Draco's POV
It was unsurprising that Harry had reverted into blithering idiocy at my proposition and even though I expected that reaction, it didn't irritate me any less. I was seriously reconsidering the idea and would have taken it back had I not fancied the git for the best part of 4 years.
Though, as I stood staring at his mouth opening and closing in indecision, I couldn't help but notice his slight smile, the almost unnoticeable blush on his perfect, honey brown skin, his impossibly green eyes staring back, directly into my own.
"What about Thursday?" I said, smiling at the ground having lost my earlier confidence.
"That sounds great," He replied after a moment, with more self-assurance than I felt.
"Ah bugger," he said almost immediately after, "I can't, I'm babysitting Teddy."
"Lupin?" I asked.
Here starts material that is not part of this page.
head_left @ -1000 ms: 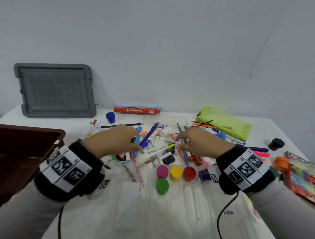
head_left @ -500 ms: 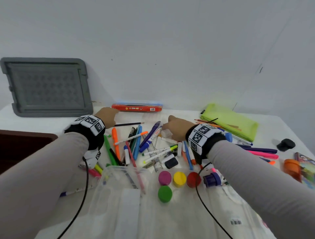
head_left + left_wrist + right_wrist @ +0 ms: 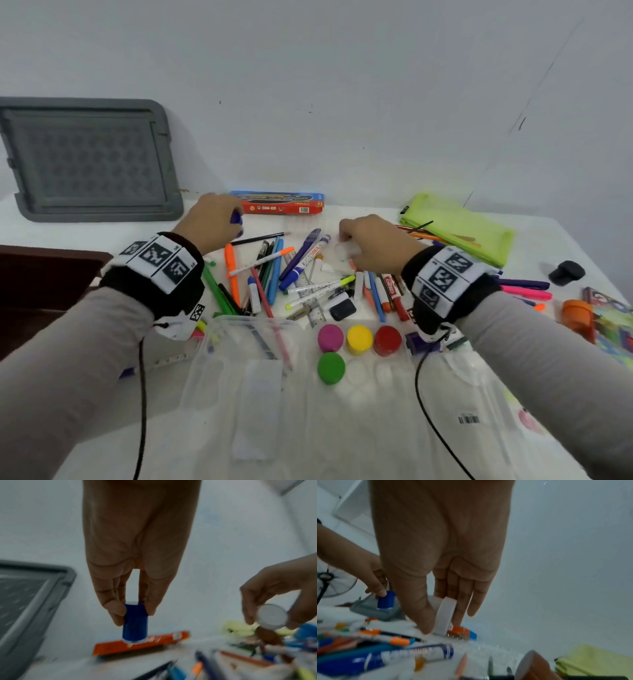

He nodded.
"Can I... Okay, this'll sound strange but can I come with you?" My false start and tension in my voice irked me, but Potter didn't seem to notice the immovable knot in my throat.
"He's your cousin, right?" he asked, ducking slightly to get me to look up at his face. He was looking at me with a question in his eyes; not pity or hate or any of the things I had come to expect from my classmates.
"Sort of, yes," I admitted.
"Sure, you can come," he answered, "as long as you don't try to steal him from me." He had a very real frown on his face and it was infuriatingly cute.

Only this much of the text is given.